David, I cannot agree with you more. There needs to be change in this country. Unfortunately, we cannot blame the companies though. We have to look deeper. We need to look at the stock holders. They are the true “voice” of the company. They are the ones that drive the jobs to China. These companies have to answer to these stock holders that care nothing more than to line their personal pockets with money. I think if we (as a country and society) became less greedy and more appreciative,  we wouldn’t be shipping jobs over seas. At some point we have to stop supporting the Chinese economy.
And on a side note, its ironic you say this because I read not too long ago that China was closing 2000 factories for various reasons.

Roger

Plants are closing in China because they are moving to find cheaper labor in Vietnam and Indonesia.

jstults

David, I couldn’t disagree more. Evan said:

They are the ones that drive the jobs to China. […] I think if we (as a country and society) became less greedy and more appreciative,  we wouldn’t be shipping jobs over seas.

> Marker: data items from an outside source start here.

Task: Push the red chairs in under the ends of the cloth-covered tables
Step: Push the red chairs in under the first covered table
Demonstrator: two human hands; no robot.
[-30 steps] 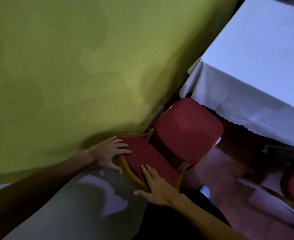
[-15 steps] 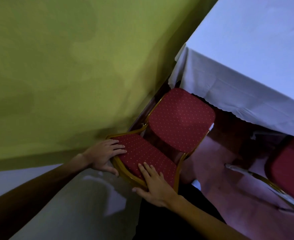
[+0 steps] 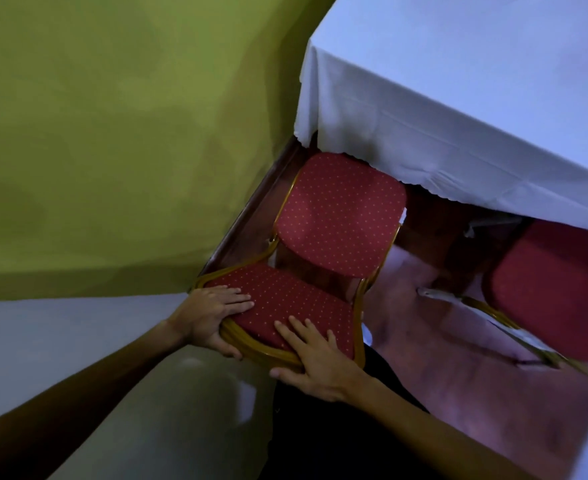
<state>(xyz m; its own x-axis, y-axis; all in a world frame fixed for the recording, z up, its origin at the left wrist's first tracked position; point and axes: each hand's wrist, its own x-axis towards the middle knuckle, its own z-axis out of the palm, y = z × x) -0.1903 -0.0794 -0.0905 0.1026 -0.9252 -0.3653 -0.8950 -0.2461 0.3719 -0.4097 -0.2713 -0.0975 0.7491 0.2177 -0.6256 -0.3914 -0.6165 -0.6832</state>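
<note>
A red dotted chair (image 3: 337, 220) with a gold frame stands beside the green wall, facing the end of a table under a white cloth (image 3: 459, 109). The front edge of its seat is just under the cloth's hanging hem. My left hand (image 3: 213, 315) grips the left side of the chair's backrest top, fingers over the red padding. My right hand (image 3: 315, 363) holds the right part of the same backrest rail, thumb under the gold frame.
A green wall (image 3: 112, 133) with a dark skirting board runs close along the chair's left side. A second red chair (image 3: 555, 292) stands at the right, partly under the same table. The floor (image 3: 441, 358) between them is reddish and glossy.
The chair has slid forward toward the table with both hands on its backrest; the seat's front now reaches under the cloth hem. The table looms closer in view.
</note>
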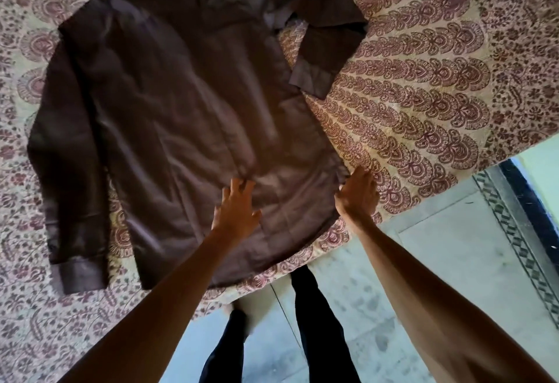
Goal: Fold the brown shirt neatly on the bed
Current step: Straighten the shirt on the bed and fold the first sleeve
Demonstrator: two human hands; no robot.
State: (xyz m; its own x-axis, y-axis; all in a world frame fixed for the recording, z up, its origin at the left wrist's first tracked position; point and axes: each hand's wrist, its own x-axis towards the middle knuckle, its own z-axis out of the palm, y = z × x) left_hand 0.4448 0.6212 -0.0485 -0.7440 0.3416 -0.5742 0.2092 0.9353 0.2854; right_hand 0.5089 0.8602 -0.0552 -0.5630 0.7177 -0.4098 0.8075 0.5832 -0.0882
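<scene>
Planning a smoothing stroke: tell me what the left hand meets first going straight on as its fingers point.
Just more brown shirt: the left hand lies on it, and only cloth seems ahead.

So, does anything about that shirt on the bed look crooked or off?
Only the sleeves. On the brown shirt, the right-hand sleeve is bent at the elbow, cuff doubling back toward the body, while the left-hand sleeve lies straight alongside. Nothing looks torn.

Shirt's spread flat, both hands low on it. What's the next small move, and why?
Probably fold the side edge inward: the left hand rests on the brown shirt, anchoring it, and the right hand is at that edge.
</scene>
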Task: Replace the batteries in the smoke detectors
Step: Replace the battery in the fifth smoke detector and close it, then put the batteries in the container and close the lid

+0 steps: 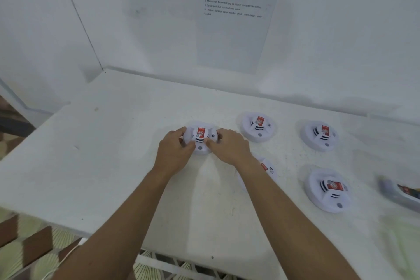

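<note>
Detector [200,141] is held on the surface [113,154], gripped at its rim by left hand [175,150] and right hand [229,145]. Looks closed. Risk: if twisted unevenly, grip may be lost and it may be knocked into the neighbour [258,127].

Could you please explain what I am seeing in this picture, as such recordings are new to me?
No machine here: a person wears a camera on the head, so the one picture looks down at their own bare arms. The left hand and right hand grip one round white smoke detector from either side, fingers curled round its rim. Four more lie on the white table to its right: a far middle detector, a far right detector, a near right detector and a half-hidden detector under the right forearm. An instruction sheet hangs on the wall.
</note>
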Demonstrator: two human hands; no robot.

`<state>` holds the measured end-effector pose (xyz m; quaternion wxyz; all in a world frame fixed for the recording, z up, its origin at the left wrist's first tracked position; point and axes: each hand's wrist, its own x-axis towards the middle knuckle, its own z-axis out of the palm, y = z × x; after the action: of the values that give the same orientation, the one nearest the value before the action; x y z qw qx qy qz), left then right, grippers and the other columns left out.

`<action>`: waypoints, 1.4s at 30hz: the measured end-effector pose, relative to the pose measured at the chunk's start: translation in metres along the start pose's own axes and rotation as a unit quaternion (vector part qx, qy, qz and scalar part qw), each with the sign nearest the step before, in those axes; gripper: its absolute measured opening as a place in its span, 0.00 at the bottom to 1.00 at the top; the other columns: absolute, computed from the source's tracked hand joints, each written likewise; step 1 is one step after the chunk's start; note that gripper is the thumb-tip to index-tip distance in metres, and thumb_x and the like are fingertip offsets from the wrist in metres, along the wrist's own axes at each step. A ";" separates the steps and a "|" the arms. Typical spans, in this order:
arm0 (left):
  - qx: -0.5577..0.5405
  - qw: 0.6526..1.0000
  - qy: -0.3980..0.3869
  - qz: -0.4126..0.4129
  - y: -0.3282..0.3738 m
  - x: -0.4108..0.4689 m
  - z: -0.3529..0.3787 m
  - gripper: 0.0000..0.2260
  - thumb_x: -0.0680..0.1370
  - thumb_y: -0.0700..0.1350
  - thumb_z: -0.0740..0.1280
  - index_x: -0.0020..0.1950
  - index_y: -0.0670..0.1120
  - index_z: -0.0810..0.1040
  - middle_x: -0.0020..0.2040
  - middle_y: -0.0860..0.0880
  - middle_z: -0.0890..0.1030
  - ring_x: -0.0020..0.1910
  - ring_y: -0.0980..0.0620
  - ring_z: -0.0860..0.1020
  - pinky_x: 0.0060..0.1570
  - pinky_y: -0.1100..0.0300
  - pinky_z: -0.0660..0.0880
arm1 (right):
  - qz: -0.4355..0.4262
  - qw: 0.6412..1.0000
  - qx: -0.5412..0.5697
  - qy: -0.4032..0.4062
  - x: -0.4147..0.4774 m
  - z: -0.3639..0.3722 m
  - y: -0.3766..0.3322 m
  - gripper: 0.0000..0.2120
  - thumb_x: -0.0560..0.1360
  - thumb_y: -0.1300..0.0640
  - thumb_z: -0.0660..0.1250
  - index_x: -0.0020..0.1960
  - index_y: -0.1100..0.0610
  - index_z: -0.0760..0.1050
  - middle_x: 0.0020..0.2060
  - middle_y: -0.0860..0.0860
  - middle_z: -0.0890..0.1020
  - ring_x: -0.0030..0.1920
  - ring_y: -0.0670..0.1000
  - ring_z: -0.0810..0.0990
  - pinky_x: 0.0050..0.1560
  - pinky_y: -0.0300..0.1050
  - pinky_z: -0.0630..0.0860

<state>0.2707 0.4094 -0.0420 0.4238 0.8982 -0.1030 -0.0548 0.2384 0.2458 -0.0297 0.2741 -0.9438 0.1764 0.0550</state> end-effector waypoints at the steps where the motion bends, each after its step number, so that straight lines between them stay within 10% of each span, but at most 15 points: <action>1: 0.003 1.000 -0.001 0.003 -0.001 0.000 0.000 0.08 0.78 0.48 0.67 0.54 0.47 0.79 0.49 0.48 0.81 0.50 0.49 0.79 0.48 0.57 0.74 | 0.001 1.000 0.006 -0.002 0.000 0.000 0.000 0.20 0.77 0.38 0.62 0.56 0.54 0.77 0.50 0.50 0.83 0.52 0.56 0.80 0.55 0.54 0.76; 10: -0.021 0.998 0.033 0.042 0.016 -0.015 -0.004 0.19 0.80 0.43 0.65 0.72 0.44 0.72 0.71 0.47 0.73 0.70 0.48 0.70 0.65 0.61 0.63 | -0.017 0.995 0.099 -0.006 -0.021 -0.017 -0.002 0.28 0.77 0.49 0.67 0.75 0.55 0.66 0.69 0.52 0.75 0.68 0.54 0.73 0.69 0.55 0.70; 25: -0.162 0.966 -0.115 0.164 0.135 -0.116 0.073 0.11 0.79 0.40 0.67 0.58 0.52 0.82 0.54 0.60 0.82 0.50 0.65 0.79 0.46 0.75 0.72 | -0.014 0.956 0.252 0.152 -0.159 -0.106 0.149 0.16 0.78 0.58 0.66 0.65 0.48 0.76 0.58 0.39 0.81 0.57 0.41 0.79 0.55 0.29 0.71; 32: -0.050 0.957 -0.224 0.175 0.181 -0.186 0.180 0.10 0.79 0.48 0.68 0.59 0.55 0.81 0.56 0.61 0.80 0.47 0.64 0.78 0.42 0.76 0.71 | 0.038 0.962 0.185 0.195 -0.237 -0.136 0.270 0.13 0.77 0.61 0.66 0.57 0.46 0.79 0.51 0.41 0.83 0.52 0.44 0.80 0.49 0.33 0.72; 36: 0.001 0.972 -0.176 0.157 0.205 -0.220 0.233 0.14 0.79 0.53 0.68 0.62 0.51 0.78 0.55 0.54 0.78 0.45 0.58 0.77 0.46 0.67 0.71 | 0.097 0.940 0.086 0.317 -0.273 -0.139 0.325 0.13 0.75 0.62 0.65 0.53 0.48 0.81 0.50 0.44 0.84 0.53 0.51 0.81 0.60 0.51 0.73; 42: 0.059 0.988 -0.095 0.104 0.223 -0.242 0.283 0.20 0.77 0.57 0.68 0.64 0.47 0.75 0.54 0.49 0.77 0.48 0.53 0.73 0.49 0.58 0.70 | 0.231 0.929 0.040 0.287 -0.305 -0.140 0.393 0.23 0.80 0.49 0.64 0.73 0.51 0.70 0.70 0.53 0.74 0.69 0.58 0.69 0.67 0.57 0.65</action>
<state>-0.0486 0.1148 -0.0467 0.3616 0.8968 -0.2390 -0.0891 -0.1871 -0.0465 -0.0463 0.2290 -0.8406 0.4630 -0.1632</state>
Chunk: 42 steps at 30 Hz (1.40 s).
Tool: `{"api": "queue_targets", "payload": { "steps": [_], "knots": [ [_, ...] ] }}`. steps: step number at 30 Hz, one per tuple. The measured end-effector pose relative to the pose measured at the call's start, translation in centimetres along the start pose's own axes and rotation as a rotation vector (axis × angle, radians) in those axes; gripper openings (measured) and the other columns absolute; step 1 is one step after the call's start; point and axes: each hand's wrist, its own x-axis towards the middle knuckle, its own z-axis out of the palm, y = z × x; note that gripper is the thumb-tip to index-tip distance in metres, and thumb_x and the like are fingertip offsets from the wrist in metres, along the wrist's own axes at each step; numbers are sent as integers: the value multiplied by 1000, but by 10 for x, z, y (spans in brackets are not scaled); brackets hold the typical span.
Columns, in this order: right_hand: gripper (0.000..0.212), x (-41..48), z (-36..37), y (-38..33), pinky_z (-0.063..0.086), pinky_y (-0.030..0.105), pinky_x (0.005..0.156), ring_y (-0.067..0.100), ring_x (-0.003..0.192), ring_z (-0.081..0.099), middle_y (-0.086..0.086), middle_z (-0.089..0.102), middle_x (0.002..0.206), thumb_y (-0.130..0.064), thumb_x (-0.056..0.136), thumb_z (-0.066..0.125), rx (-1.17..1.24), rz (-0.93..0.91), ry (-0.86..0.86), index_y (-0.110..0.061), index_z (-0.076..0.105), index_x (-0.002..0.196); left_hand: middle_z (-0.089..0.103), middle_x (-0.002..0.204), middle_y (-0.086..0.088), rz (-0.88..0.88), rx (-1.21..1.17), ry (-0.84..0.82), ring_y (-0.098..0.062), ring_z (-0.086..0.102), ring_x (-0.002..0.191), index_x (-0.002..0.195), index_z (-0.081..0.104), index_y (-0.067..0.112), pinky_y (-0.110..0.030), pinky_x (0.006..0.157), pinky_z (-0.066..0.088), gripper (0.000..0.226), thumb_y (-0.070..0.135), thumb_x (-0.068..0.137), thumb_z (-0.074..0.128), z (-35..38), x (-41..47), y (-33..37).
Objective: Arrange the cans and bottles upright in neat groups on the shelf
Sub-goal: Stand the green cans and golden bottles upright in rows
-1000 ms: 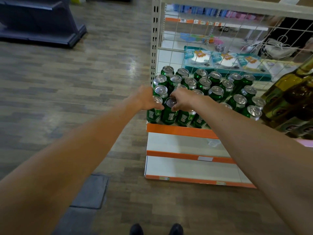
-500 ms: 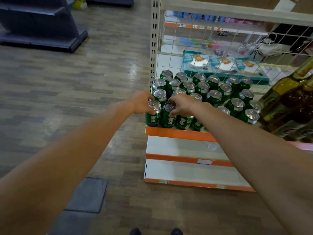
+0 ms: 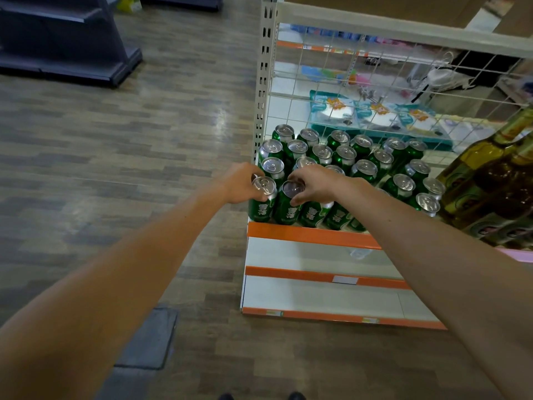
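Several green cans (image 3: pixel 346 157) with silver tops stand upright in rows on the shelf (image 3: pixel 311 235) with an orange front edge. My left hand (image 3: pixel 240 183) grips the front-left corner can (image 3: pixel 262 200) near its top rim. My right hand (image 3: pixel 315 184) holds the neighbouring front-row can (image 3: pixel 287 206) from above, fingers curled round its rim. Both cans stand upright at the shelf's front edge, side by side. Large olive-green glass bottles (image 3: pixel 490 180) stand at the right of the cans.
A white slotted post (image 3: pixel 264 82) and wire grid back (image 3: pixel 389 90) bound the shelf. Two lower white shelves (image 3: pixel 317 295) jut out below. Teal packages (image 3: pixel 375 114) lie behind the grid. A dark shelving unit (image 3: pixel 66 39) stands far left on the wooden floor.
Both hands have stayed on the two front-left cans, shifting slightly down and left with them toward the front corner. The camera view has tilted a little.
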Motion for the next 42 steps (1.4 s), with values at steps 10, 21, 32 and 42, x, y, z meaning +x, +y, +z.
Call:
{"api": "queue_targets", "payload": {
  "steps": [10,21,32,42],
  "knots": [
    [59,-26,3,31,35,47,97,27,116,54,3,60,123,-45,81,74,-247,85,8,-19,55,131,68,110,-9,-12,-19,-6,-25,63,100,122,63,11,-45,94,51,56,23,72,86,1,1,1],
    [68,-29,-3,42,43,45,97,26,123,50,6,55,133,-45,82,74,-196,7,-2,-21,49,141,65,106,-3,-34,-91,33,-23,62,103,122,63,11,-30,82,43,52,18,74,85,6,-6,6],
    [49,-53,4,96,35,43,93,27,112,56,1,63,110,-52,80,73,-188,209,35,-21,62,116,66,118,-4,251,441,140,-25,57,115,132,59,22,-41,101,43,60,56,83,67,32,12,67],
    [77,-52,1,111,42,35,99,26,126,51,3,54,141,-31,78,81,13,70,-26,-21,45,146,62,132,-7,203,423,-45,-25,57,121,137,56,16,-40,101,46,68,33,77,82,36,29,75]
  ]
}}
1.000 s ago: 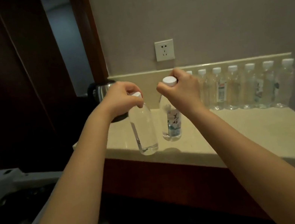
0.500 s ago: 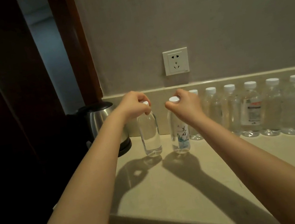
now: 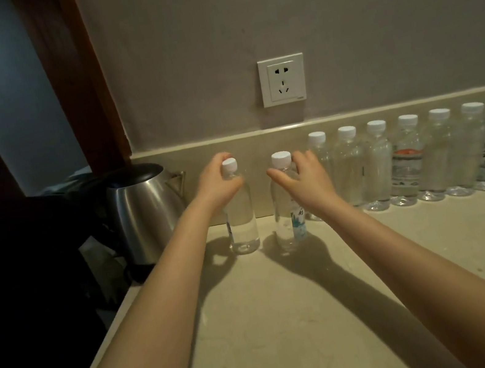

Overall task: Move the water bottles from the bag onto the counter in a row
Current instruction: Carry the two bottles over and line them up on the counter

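Observation:
Two clear water bottles with white caps stand upright on the beige counter (image 3: 291, 321), close to the back ledge. My left hand (image 3: 218, 184) grips the neck of the left bottle (image 3: 242, 226). My right hand (image 3: 304, 176) is curled around the upper part of the right bottle (image 3: 286, 221), which carries a blue and white label. Right of them, several more bottles (image 3: 409, 164) stand in a row against the ledge, reaching to the frame's right edge. The bag is out of view.
A steel kettle (image 3: 146, 213) stands at the counter's left end, just left of my left hand. A white wall socket (image 3: 282, 79) sits above the bottles. The counter's left edge drops into a dark area.
Both hands carried their bottles from the counter's front edge to the back, beside the row. The bottles now stand on the counter and my fingers have slid down from the caps.

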`<state>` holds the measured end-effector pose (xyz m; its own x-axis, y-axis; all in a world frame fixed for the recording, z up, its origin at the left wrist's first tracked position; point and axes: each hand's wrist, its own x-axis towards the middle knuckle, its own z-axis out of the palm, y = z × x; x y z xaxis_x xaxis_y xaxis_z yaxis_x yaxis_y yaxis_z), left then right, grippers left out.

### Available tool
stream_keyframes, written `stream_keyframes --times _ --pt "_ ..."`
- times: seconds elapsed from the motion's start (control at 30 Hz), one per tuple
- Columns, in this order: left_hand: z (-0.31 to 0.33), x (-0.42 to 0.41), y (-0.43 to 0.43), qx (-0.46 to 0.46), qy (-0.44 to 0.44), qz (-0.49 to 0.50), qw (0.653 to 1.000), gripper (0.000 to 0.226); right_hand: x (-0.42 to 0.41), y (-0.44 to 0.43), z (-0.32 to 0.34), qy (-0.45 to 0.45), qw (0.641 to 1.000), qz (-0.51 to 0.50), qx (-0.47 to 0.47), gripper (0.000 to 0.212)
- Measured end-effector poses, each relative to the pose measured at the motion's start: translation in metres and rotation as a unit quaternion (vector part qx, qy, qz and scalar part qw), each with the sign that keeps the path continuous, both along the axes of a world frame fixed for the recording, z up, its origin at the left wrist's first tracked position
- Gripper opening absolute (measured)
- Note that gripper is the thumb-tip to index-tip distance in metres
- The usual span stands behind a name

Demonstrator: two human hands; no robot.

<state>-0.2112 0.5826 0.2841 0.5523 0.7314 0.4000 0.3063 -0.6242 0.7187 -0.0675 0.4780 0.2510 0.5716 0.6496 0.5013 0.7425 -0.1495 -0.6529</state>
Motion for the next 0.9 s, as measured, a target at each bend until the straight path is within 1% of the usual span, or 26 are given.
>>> stream_keyframes --times 0.07,0.13,0.17,0.2,0.27,0.3,0.37,0.43,0.53,0.6,0.7,0.77,0.9 --pt "-0.017 -0.001 0.002 -0.03 -0.016 0.011 0.999 0.058 -0.001 -0.009 -0.011 0.035 0.999 0.016 0.0 0.059" --pt "-0.037 -0.003 0.005 -0.035 0.015 0.045 0.998 0.073 -0.002 -0.016 -0.023 0.039 0.999 0.018 -0.028 0.068" --pt "-0.048 -0.004 0.005 -0.046 0.033 0.064 0.996 0.078 -0.002 -0.019 -0.03 0.041 0.998 0.018 -0.053 0.07" --pt "-0.057 -0.005 0.003 -0.064 0.047 0.075 0.994 0.079 -0.002 -0.021 -0.037 0.044 0.996 0.02 -0.081 0.069" --pt "-0.071 -0.007 0.0 -0.117 0.061 0.076 0.988 0.073 -0.001 -0.023 -0.049 0.057 0.991 0.029 -0.121 0.069" --pt "-0.075 -0.007 -0.001 -0.137 0.059 0.073 0.986 0.071 0.0 -0.022 -0.052 0.062 0.99 0.034 -0.123 0.068" --pt "-0.076 -0.004 -0.001 -0.145 0.047 0.069 0.986 0.07 0.004 -0.02 -0.054 0.067 0.991 0.035 -0.111 0.064" --pt "-0.074 0.0 0.001 -0.141 0.042 0.061 0.987 0.066 0.008 -0.018 -0.052 0.071 0.992 0.023 -0.106 0.06" --pt "-0.071 0.011 0.002 -0.136 0.06 0.052 0.988 0.059 0.014 -0.014 -0.052 0.052 0.992 -0.003 -0.114 0.054" --pt "-0.072 0.02 0.003 -0.127 0.09 0.049 0.987 0.056 0.016 -0.011 -0.053 0.03 0.993 -0.018 -0.116 0.052" --pt "-0.078 0.035 0.005 -0.102 0.15 0.047 0.982 0.044 0.021 -0.006 -0.057 -0.013 0.991 -0.052 -0.12 0.043" --pt "-0.081 0.044 0.006 -0.095 0.165 0.042 0.981 0.038 0.028 -0.003 -0.061 -0.028 0.988 -0.082 -0.131 0.039" --pt "-0.081 0.056 0.008 -0.081 0.186 0.047 0.978 0.034 0.038 0.003 -0.061 -0.027 0.98 -0.117 -0.157 0.036"
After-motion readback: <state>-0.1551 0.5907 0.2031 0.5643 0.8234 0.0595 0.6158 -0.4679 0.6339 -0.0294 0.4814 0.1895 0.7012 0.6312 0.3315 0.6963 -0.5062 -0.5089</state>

I’ve actually been to China a couple times.  Once you get out of the nouveau riche big cities (population ~300M, yes they have a whole US just in their cities) and out into the countryside (population ~800M), what you see is villages of peasant farmers breaking their backs while farming little tiny plots by hand (you have to bend over to dig in the dirt, you get a work bench for assembling your iPhone).
 
I don’t begrudge those guys the chance at a factory job assembling iGizmos for Yuppies one damn bit.

joe_mamma

If its cheaper to produce in China I’m not sure I understand how artificially raising production costs and consequently the prices of goods by producing in the US makes us more wealthy or how it would make a company more competitive in a global market.   We send dollars overseas for goods and services because foreigners want dollars so they can either spend those dollars on American exports or American assets.  How does  this demand for dollars decrease the value of the dollar?   More likely the devaluation of the dollar is the result of reckless deficit spending by government.